Selection Handling¶
The basic idea for handling selections is that every time a new cut is applied a new selection decoration is created. Subsequent algorithms that want to use the cut result then read that decoration. View containers are not used because they can lead to very complex setups when using multiple working points, while also potentially propagating systematics to algorithms that should not be affected by them. It is however possible to load a special algorithm at the end of the sequence that creates a view container if the user needs one.
At the algorithm level the selections are represented by decorations on
the individual objects. Instead of accessing the decorations directly,
they are accessed via special selection accessors and selection handles
that allow to select the exact decoration type and to allow logical
expressions (&& and ||) when reading selections.
At the configuration level, related selection decorations are grouped
together and given a name defined by the user (e.g. tight). This name
is typically different from the name of any selection decoration, and is
what's used in the configuration file. The list of decorations belonging
to a selection will also grow as we go through the analysis sequence, as
more decorations get added that were not available to previous blocks
and algorithms.
For event selection, a similar system is used with decorations placed on
EventInfo, but with some extensions to handle e.g. aborting an event
early if it fails selection for all systematics.
Requirements¶
We need to be able to handle multiple selections for an object concurrently. This could be multiple working points (e.g. tight and loose) or changing an option on the same working point. All of the decorations should be accessible on the same container (as opposed to separate containers for each selection), to allow combining selections like "loose but not tight" objects, as well as to allow efficient storage of decorations in the output n-tuple.
Selections are generally not just the output of a single selection algorithm, but any algorithm can add a cut. This could e.g. be a calibration tool that will introduce a cut for objects outside the valid calibration range. This needs to be handled efficiently, as well as robustly handling reordering, adding and dropping algorithms.
The system needs to support both preselections and full physics selections. The full physics selection is what it says on the box, it contains all cuts defined up to that point, and is used when being exact is important, e.g. when calculating overlap removal, event level variables, or event selections. The preselection is used to skip some objects when calculating object-level variables, e.g. don't calculate scale factors outside the valid kinematic range or for objects that will never be looked at.
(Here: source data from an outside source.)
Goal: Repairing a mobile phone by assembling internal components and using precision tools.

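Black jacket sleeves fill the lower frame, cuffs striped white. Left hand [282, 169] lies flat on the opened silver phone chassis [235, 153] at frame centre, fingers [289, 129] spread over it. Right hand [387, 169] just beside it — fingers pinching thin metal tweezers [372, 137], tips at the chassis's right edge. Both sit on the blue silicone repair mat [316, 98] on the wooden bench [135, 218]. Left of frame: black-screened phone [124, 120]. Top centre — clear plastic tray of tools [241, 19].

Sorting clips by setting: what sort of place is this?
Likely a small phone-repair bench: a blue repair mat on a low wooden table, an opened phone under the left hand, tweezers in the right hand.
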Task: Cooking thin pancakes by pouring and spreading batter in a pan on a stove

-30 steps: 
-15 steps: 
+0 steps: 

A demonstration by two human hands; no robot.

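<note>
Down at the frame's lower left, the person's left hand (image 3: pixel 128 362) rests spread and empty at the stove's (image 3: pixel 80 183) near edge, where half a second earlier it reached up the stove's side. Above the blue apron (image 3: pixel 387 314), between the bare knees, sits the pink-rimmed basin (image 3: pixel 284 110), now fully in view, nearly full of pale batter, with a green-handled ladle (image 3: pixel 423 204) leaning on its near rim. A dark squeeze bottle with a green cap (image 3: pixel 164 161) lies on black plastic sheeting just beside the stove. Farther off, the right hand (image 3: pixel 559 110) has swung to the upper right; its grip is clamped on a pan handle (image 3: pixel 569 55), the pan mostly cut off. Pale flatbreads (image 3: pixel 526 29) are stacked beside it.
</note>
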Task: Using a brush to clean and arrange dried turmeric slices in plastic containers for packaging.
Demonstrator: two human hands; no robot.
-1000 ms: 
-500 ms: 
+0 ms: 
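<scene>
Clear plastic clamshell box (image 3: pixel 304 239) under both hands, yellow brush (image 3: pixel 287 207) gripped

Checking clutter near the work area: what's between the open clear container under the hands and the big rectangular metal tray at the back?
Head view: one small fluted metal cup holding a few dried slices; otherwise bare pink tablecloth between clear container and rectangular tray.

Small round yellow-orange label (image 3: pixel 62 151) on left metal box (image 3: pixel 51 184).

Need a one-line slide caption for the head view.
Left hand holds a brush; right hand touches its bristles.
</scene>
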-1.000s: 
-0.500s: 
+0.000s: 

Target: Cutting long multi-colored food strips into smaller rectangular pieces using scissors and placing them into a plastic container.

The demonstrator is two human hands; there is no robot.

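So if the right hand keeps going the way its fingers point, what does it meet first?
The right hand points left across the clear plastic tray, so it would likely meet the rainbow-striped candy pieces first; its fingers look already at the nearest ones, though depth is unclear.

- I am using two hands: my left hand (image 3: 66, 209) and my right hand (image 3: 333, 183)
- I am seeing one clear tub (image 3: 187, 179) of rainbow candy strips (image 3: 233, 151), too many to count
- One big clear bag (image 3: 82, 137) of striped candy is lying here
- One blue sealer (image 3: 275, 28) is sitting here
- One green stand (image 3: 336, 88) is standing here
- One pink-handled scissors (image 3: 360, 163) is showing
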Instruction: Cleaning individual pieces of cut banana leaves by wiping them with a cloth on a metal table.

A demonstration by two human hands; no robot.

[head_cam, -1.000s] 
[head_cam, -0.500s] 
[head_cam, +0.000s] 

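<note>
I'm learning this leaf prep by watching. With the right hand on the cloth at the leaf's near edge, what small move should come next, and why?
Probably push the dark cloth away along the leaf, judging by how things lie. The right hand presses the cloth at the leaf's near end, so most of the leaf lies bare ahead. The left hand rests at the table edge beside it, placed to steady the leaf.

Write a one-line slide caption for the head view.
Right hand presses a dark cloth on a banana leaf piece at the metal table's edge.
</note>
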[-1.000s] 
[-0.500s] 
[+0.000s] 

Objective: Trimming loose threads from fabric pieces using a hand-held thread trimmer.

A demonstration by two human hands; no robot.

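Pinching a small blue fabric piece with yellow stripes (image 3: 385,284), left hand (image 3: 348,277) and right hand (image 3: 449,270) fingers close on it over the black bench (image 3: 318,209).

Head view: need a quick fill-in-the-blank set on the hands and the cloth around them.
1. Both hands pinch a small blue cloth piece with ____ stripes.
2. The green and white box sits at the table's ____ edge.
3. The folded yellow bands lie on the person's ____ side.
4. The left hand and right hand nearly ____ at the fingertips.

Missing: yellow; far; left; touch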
As such the preselection is more inclusive and can still accept some objects dropped in the full selection.
For selections that depend on systematics the systematic shouldn't propagate to other algorithms via the preselection. This is mainly an issue for overlap removal, which can propagate systematics from one input container to another. If handled incorrectly this can increase both processing time and number of branches in the output n-tuple creating e.g. separate muon scale factor branches for different jet systematics.
We need to be able to exclude specific cuts from being included in one specific place the selection is used (while keeping it for all other uses). This is extremely niche, there is essentially one use case in which missing ET needs to exclude cuts from overlap removal. However, it still needs to be supported.
It should be possible to get an object-level cut-flow, showing how many
objects survive after each cut. For selection tools that return an
AcceptData this should also report all cuts inside that selection as a
separate cut.
User Configuration Level¶
At the configuration level users see selections as a simple string, usually set as an option on the block that needs it. This can be set to an empty string to turn it into a baseline selection, i.e. a selection that becomes part of every single selection. By choosing the same name in different blocks they contribute to the same selection.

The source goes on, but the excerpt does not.